## [Exercise requirements]
Go through the records, and copy each line in which the string "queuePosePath" is present.

## [The records]

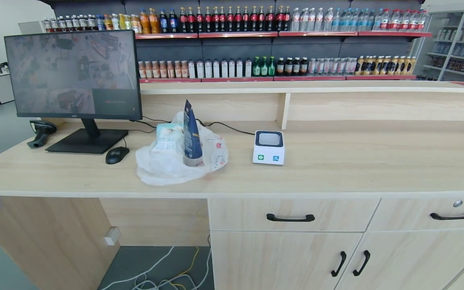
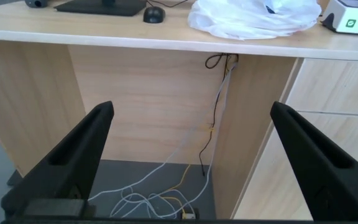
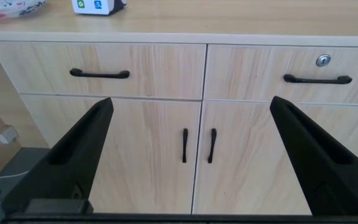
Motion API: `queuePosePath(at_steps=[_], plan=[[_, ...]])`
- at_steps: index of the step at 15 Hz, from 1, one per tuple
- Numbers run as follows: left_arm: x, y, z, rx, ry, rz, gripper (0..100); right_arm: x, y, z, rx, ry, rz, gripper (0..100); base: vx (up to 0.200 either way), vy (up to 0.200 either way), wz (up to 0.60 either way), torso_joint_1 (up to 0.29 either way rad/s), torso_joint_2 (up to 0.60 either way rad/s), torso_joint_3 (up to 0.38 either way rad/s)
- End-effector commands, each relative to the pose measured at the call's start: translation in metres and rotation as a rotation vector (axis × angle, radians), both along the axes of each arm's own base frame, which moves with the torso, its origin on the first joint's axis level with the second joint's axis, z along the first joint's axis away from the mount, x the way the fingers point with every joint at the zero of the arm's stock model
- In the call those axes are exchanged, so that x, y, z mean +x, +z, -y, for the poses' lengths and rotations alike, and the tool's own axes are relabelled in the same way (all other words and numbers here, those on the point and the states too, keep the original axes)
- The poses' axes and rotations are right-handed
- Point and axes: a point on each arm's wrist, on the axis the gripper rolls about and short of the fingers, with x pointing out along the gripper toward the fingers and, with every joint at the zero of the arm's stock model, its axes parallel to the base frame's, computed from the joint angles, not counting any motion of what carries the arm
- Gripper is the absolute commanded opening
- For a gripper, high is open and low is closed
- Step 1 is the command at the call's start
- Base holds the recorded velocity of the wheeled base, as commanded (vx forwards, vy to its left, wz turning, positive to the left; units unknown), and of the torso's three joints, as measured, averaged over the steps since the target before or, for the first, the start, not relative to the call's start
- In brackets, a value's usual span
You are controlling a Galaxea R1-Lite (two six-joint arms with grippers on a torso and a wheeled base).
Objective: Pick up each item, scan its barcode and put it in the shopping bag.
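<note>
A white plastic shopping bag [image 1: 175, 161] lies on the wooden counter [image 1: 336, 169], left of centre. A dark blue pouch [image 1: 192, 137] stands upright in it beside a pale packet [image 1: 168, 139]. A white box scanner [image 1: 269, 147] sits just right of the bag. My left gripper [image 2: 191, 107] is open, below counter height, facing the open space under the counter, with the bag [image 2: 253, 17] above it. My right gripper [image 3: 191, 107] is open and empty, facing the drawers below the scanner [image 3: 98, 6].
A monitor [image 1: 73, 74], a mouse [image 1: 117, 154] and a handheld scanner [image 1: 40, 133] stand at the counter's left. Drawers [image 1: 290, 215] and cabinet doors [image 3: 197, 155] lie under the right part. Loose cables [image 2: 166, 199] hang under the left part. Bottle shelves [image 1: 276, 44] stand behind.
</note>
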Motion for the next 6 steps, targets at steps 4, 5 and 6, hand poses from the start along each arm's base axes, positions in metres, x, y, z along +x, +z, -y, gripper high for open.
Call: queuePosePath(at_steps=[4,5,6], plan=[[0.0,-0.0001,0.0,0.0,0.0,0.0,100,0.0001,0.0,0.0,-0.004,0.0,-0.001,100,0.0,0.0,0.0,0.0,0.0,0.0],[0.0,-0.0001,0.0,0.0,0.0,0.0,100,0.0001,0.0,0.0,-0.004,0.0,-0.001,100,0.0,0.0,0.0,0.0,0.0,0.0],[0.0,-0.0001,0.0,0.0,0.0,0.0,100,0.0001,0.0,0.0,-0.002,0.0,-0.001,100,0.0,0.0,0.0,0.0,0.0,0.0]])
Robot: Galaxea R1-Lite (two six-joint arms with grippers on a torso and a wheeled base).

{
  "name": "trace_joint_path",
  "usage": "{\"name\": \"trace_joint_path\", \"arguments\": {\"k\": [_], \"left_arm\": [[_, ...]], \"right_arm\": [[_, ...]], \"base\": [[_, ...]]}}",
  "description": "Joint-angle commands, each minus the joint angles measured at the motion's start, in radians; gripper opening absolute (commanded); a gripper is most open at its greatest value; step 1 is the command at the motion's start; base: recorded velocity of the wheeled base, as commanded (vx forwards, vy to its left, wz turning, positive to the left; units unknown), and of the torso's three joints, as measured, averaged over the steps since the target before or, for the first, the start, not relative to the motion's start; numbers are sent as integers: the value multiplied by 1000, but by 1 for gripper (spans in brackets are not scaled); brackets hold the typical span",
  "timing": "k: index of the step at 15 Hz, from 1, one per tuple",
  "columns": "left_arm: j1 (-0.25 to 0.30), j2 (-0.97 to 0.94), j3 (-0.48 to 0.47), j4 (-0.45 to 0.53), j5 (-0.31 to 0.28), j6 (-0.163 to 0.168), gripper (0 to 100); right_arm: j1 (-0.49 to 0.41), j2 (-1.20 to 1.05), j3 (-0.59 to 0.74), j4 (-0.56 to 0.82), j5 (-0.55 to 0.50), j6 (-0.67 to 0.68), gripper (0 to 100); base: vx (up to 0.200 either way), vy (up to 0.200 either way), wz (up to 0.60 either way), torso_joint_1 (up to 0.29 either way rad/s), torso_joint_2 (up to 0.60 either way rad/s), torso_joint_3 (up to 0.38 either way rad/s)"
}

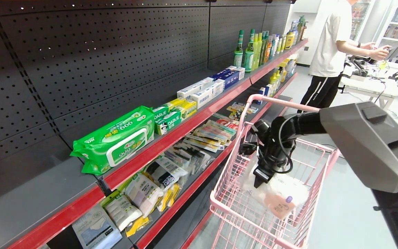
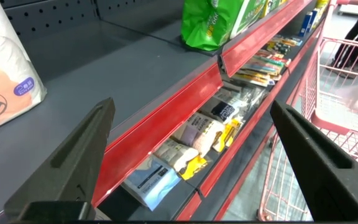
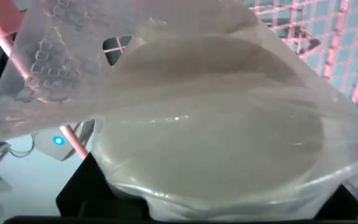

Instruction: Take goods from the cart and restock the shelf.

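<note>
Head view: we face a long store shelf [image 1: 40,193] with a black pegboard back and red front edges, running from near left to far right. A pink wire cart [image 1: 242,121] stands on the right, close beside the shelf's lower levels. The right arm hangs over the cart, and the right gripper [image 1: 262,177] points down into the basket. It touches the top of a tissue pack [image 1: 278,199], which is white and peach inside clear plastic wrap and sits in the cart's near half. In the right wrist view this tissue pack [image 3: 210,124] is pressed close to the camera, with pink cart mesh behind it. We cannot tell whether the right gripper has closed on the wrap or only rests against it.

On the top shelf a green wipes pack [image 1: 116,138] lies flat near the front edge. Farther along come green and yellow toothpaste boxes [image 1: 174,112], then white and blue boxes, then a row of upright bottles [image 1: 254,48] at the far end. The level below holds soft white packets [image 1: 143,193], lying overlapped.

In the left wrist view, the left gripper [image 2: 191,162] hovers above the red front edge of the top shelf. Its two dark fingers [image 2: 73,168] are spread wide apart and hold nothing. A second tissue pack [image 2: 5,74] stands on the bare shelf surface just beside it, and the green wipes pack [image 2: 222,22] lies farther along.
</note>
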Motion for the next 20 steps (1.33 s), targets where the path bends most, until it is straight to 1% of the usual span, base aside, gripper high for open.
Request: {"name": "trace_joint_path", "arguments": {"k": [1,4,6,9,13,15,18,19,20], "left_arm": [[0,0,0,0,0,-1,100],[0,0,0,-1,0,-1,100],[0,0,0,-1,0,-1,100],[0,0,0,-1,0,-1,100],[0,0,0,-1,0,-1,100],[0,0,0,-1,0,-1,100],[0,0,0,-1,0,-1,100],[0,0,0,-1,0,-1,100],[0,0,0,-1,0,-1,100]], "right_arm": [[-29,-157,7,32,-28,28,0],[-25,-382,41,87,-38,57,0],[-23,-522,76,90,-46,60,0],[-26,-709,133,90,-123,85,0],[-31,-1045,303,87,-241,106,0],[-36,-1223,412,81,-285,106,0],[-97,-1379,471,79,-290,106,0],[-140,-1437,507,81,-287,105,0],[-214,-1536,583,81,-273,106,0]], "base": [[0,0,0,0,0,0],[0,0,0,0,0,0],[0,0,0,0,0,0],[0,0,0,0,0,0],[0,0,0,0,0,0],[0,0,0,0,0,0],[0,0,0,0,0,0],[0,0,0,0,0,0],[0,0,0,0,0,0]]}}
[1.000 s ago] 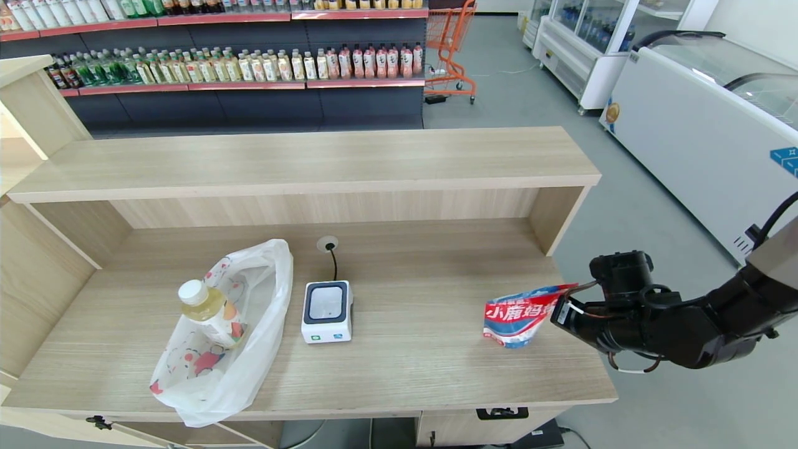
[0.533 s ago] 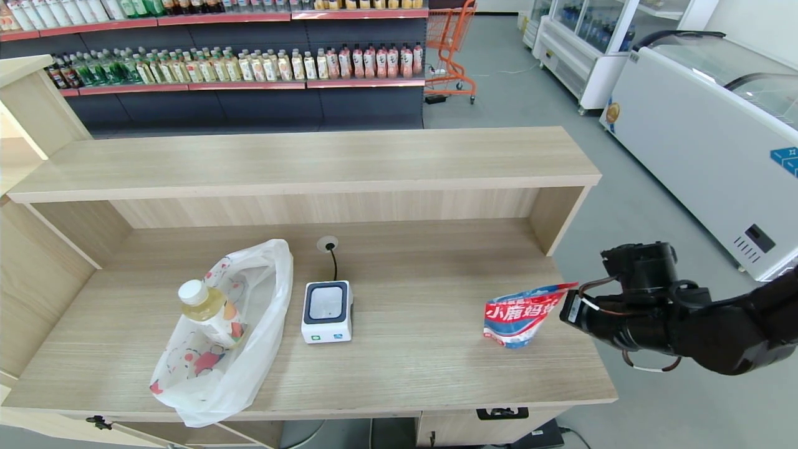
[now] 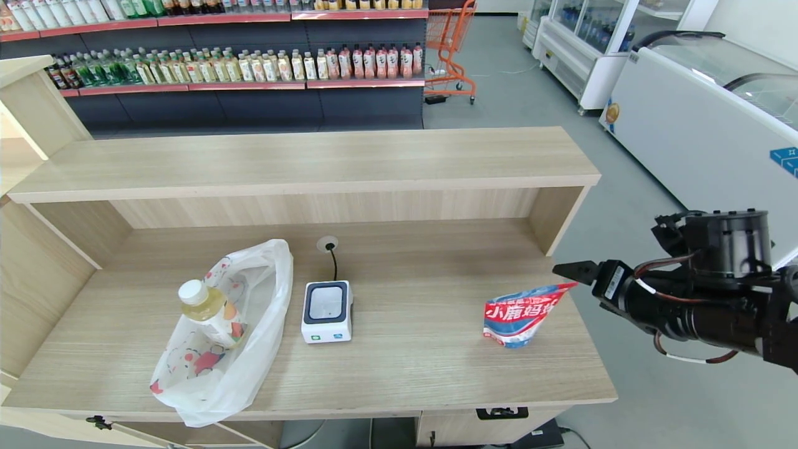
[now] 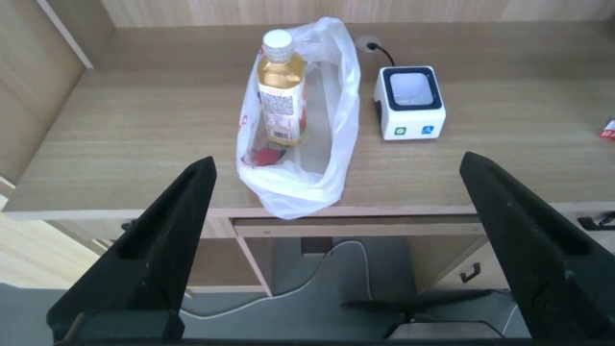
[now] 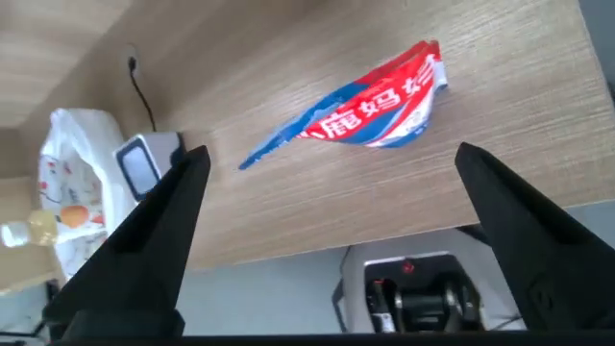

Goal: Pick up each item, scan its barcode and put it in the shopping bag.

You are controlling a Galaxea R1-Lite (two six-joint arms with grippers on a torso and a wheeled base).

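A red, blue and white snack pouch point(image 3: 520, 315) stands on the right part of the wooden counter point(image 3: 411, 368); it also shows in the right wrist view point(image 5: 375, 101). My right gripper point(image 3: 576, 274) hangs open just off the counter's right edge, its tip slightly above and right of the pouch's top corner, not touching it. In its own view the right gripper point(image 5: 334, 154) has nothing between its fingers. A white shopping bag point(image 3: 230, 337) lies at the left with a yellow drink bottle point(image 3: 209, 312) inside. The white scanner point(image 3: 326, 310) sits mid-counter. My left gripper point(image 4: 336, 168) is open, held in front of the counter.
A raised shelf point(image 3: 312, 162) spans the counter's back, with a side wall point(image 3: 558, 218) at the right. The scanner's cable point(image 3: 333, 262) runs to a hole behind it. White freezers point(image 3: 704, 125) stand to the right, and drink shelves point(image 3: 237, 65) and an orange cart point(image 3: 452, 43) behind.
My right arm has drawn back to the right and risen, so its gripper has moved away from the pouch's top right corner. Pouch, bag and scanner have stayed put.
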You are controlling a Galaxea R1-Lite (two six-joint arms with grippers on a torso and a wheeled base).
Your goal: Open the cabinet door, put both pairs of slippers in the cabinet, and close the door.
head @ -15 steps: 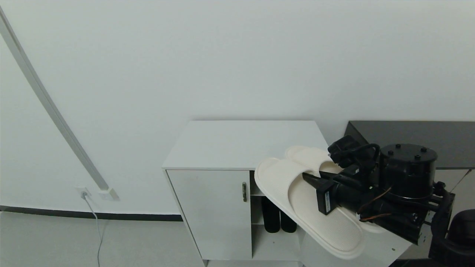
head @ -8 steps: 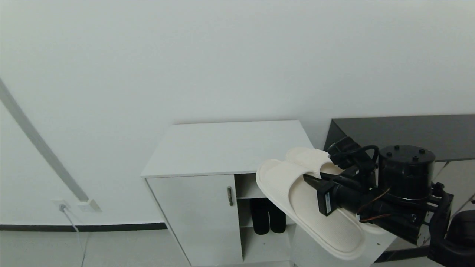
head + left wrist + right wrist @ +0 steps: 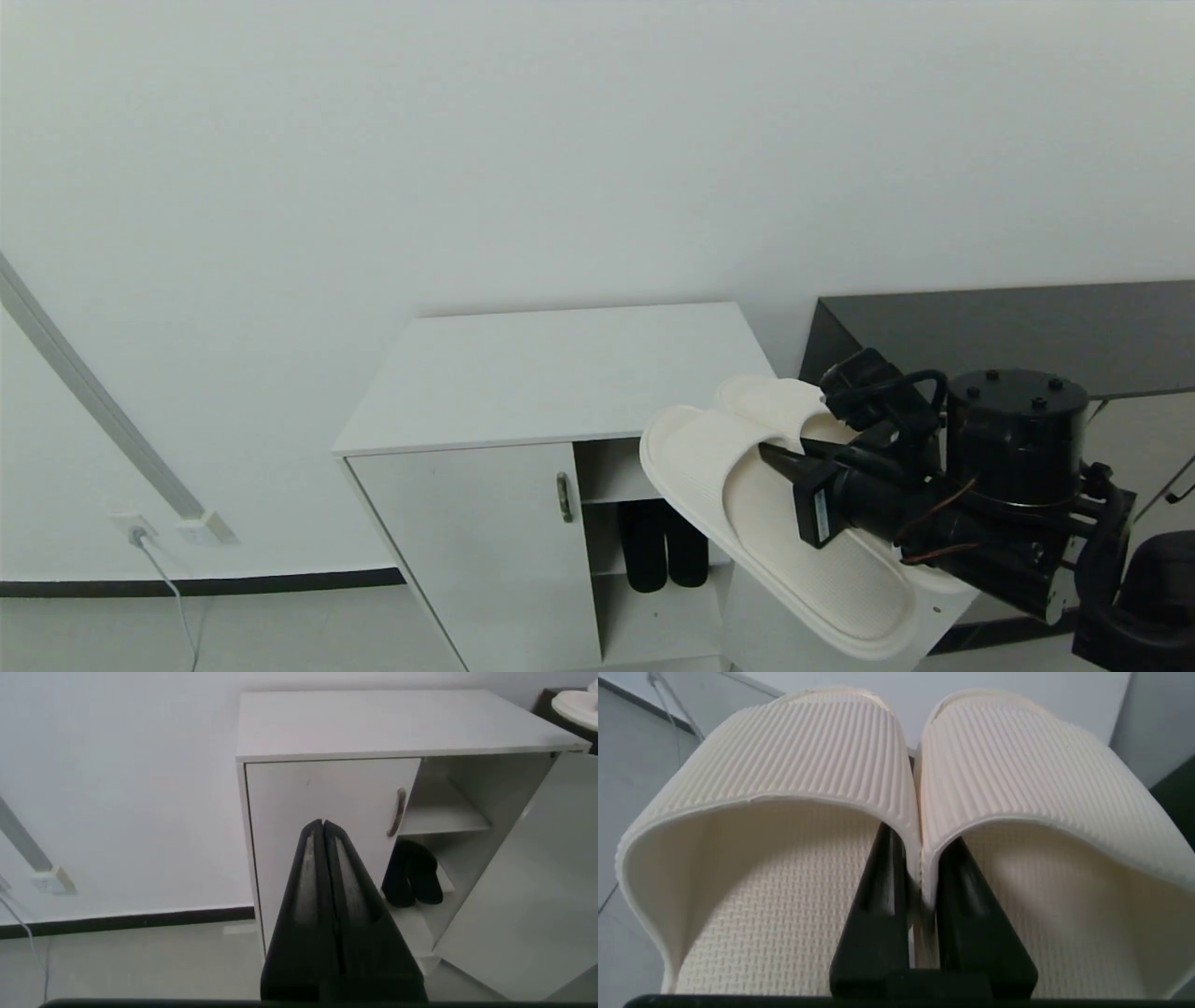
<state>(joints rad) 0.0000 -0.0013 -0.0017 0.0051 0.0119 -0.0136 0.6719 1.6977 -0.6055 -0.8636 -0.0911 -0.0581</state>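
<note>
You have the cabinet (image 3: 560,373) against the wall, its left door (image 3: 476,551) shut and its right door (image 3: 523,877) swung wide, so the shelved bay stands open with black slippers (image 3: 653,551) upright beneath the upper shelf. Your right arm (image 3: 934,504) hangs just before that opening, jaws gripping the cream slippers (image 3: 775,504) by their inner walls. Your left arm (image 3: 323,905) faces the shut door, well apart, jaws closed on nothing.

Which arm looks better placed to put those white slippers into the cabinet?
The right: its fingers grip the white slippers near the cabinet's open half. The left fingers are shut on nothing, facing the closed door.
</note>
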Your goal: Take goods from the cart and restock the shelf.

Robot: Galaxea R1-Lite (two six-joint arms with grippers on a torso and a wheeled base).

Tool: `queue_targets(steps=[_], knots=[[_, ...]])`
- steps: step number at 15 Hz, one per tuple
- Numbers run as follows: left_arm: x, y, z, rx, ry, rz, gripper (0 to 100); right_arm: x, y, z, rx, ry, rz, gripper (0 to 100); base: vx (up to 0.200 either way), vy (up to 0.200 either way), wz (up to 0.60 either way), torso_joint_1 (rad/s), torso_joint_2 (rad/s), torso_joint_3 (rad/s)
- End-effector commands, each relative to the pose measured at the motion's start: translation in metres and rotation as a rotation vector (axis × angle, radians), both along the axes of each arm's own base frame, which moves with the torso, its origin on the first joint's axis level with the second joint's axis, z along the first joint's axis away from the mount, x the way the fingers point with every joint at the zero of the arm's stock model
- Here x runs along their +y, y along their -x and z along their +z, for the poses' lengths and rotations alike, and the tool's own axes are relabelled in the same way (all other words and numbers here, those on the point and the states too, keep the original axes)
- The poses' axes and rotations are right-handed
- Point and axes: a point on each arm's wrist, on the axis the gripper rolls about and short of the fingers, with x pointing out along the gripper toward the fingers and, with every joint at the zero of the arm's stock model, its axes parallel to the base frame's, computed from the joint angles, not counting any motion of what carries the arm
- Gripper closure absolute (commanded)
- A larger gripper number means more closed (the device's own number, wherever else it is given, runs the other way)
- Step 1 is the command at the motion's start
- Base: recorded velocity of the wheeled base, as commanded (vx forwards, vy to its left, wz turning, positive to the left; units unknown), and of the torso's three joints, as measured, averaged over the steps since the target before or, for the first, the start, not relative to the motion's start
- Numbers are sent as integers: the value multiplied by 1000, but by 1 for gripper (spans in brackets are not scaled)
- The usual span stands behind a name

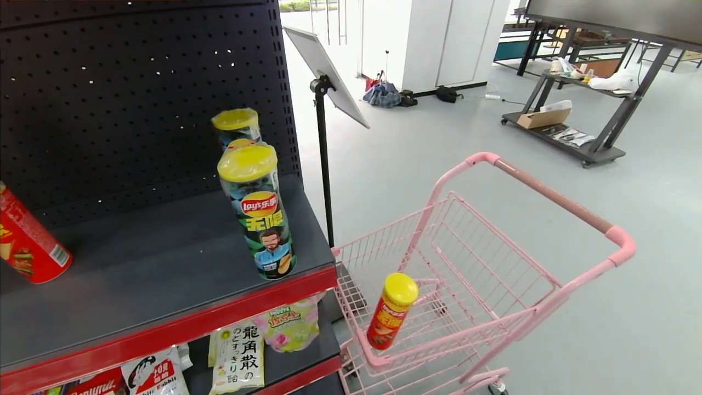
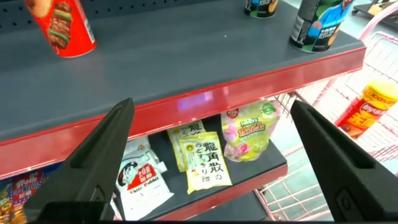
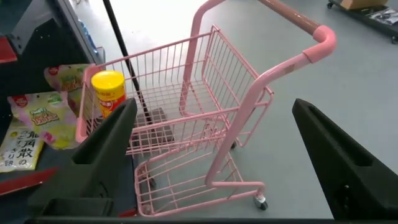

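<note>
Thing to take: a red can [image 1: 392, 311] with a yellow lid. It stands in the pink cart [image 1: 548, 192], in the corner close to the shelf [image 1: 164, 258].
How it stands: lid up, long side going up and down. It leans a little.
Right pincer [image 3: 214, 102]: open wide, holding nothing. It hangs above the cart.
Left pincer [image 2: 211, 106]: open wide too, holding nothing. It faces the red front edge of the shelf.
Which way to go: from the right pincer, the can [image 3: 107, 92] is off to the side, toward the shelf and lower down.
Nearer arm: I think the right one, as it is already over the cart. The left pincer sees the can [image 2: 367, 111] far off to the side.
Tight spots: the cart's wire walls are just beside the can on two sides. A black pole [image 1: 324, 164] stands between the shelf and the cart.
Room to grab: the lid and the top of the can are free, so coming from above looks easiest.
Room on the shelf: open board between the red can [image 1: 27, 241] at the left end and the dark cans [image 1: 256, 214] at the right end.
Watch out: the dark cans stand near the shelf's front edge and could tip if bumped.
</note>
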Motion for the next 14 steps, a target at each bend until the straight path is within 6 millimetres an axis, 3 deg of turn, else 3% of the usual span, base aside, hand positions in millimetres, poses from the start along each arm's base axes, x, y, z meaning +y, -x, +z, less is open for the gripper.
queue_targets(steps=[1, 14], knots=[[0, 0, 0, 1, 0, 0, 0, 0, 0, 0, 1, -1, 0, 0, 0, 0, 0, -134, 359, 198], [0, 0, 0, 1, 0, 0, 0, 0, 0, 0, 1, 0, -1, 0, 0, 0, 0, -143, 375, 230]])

## [Completed exercise]
Motion API: `queuePosePath(at_steps=[_], plan=[[_, ...]])`
Call: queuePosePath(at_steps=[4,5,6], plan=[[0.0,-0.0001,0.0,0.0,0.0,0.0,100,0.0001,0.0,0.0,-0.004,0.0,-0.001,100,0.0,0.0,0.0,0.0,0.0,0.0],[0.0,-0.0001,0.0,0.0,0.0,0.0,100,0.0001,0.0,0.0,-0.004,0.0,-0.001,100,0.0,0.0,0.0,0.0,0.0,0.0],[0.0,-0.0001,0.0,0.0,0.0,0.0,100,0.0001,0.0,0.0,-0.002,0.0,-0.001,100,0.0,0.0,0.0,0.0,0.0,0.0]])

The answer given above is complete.